Encontro, para minha alegria, numa das esquinas do centro de Rio Preto, o professor e historiador Antônio Caprio. Enquanto colocávamos a conversa em dia, aproximou-se de nós um amigo dele, a quem fui apresentado. Durante a apresentação, Caprio diz ao seu conhecido que eu era, dentre outras coisas, historiador caipira. A conversa durou mais alguns instantes e cada um seguiu seu destino. Mas o historiador caipira ficou “matutando” na minha cabeça. Nunca havia pensado nisso e nem tenho a pretensão de ser. O que faço, e com muito prazer, é contar aquilo que vivi no passado onde fui testemunha de algo que não existe mais, e que está somente na memória daqueles que, como eu, também vivenciaram o bucolismo do campo. Como escrevinhador, tenho a rara oportunidade de, por meio deste espaço, alumiar com a luz bruxuleante da lamparina o passado e trazê-lo à tona. Contar o modo de vida do caboclo, seus medos, suas angústias e também suas alegrias. Fico feliz quando encontro alguém que, ao ler minhas crônicas, se emociona ao se ver ali, representado.
Encontrei numa manhã de domingo, no Mercadão, o também professor e historiador Agostinho Brandi, e falávamos justamente sobre o jogar luz na história recente do homem da roça. Os fatos e os acontecimentos são puxados pela memória devido à falta de documentos, fotos e registros da vida do caipira. As histórias são passadas de geração em geração, por ouvir dizer sem datas precisas, mas isso pouco importa. O que vale são o sentimento e as lembranças que nós, caboclos e caboclas, fazemos questão de manter vivas em nossas memórias. Talvez no futuro nossos netos sintam desejo de resgatar a história de seus antepassados, e a vida do homem do campo será para sempre preservada.
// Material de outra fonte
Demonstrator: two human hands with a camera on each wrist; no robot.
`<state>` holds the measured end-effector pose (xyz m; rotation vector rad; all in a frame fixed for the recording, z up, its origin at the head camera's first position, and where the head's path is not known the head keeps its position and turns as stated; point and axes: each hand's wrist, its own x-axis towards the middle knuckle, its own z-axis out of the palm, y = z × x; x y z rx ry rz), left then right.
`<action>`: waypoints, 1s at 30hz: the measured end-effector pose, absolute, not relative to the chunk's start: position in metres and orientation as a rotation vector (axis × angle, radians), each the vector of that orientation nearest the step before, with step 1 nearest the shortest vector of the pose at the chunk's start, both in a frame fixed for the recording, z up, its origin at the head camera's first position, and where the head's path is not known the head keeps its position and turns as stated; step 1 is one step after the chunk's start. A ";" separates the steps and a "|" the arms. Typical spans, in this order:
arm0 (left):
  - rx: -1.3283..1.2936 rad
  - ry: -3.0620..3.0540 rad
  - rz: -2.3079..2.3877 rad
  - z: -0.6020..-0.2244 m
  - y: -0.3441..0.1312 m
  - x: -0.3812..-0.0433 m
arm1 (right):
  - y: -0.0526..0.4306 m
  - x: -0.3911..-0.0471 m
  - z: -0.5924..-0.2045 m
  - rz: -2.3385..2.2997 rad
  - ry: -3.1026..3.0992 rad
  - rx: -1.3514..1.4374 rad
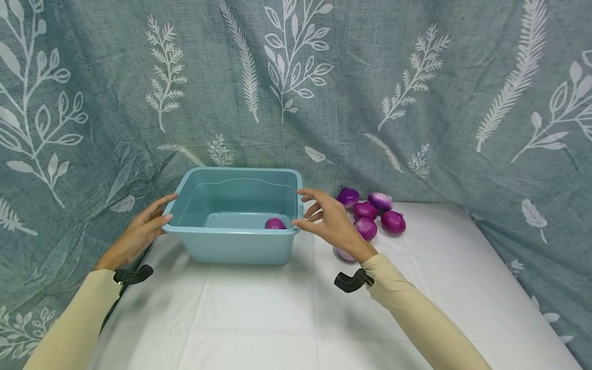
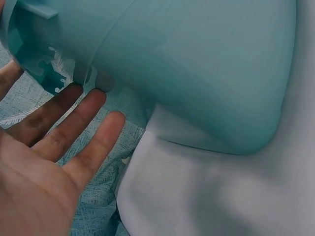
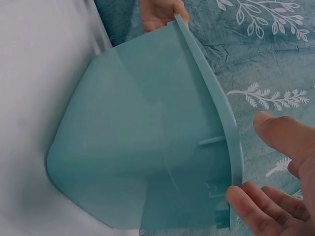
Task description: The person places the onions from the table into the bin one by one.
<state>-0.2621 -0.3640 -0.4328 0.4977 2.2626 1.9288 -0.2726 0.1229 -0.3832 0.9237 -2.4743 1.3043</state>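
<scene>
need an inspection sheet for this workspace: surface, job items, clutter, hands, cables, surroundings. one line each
Surface: white cover, with fold creases.
Job's things: blue tub toward the back; one purple onion inside, near its front right corner; six more onions visible outside, right of the tub, one partly hidden by the right hand.
Clutter: nothing seen.
Hands: left hand touches the tub's left rim; right hand has fingertips at the right rim. Each wrist wears a black device.
Cables: nothing seen.
Surroundings: grey-green drape with white leaf prints.
</scene>
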 end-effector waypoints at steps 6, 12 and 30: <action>0.463 2.281 1.881 -0.428 -0.363 -0.260 | 0.144 -0.271 -0.393 1.251 -2.519 0.863; 0.425 2.317 1.828 -0.424 -0.364 -0.258 | 0.178 -0.272 -0.411 1.130 -2.567 0.811; 0.382 2.345 1.804 -0.422 -0.362 -0.257 | 0.252 -0.278 -0.471 0.903 -2.719 0.691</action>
Por enquanto, vamos vivendo de lembranças.
E por falar em lembranças...
Lembro-me que em todas as tardes, depois do jantar, os homens se reuniam no terreiro para prosear e contar causos, enquanto enrolavam cigarros de palha. Eu ficava admirando os mais velhos contar histórias e de vez em quando soltavam baforadas do cheiroso fumo goiano. Ouvir suas aventuras e principalmente sobre como namoravam no passado era, para mim, algo indescritível.
Os namoros geralmente iniciavam nos bailes de barraca. Os olhares se cruzavam, até que o cavalheiro tirava a dama para dançar. Se tivesse coragem, no primeiro bailado se “declarava” para a moça, falando dos seus sentimentos. Ela ficava ruborizada diante do galanteio e, se também estivesse enamorada, aceitava e, claro, a coisa ficava só nisso. Dançavam a noite inteira, sempre com muito respeito, rosto colado nem pensar, beijo, então, estava fora de cogitação. Quando o baile terminava, com autorização do irmão dela, caso permitisse, poderia acompanhá-la até sua casa. Iam de “bonde”, sem pegar na mão. Contava meu pai que uma vez foi levar a recente namorada em casa depois do baile. No caminho, com as demais pessoas por entre cafezais, teve a ousadia de tentar pegar na mão da moça e ouviu dela um sonoro: “Não sou cega”. Deu meia volta e acabou ali o namoro que ora se iniciava.
Quando o idílio vingava, o moço era convidado pelo pai da moça a pedir para namorar em casa. Entre namorar, noivar e casar, não passava de meses. Caso o velho fosse contra o namoro, a alternativa dos enamorados era fugir. Muitas vezes casavam na polícia.
Meu querido amigo Antônio Caprio, você, sim, é historiador, eu, dos causos sou contador.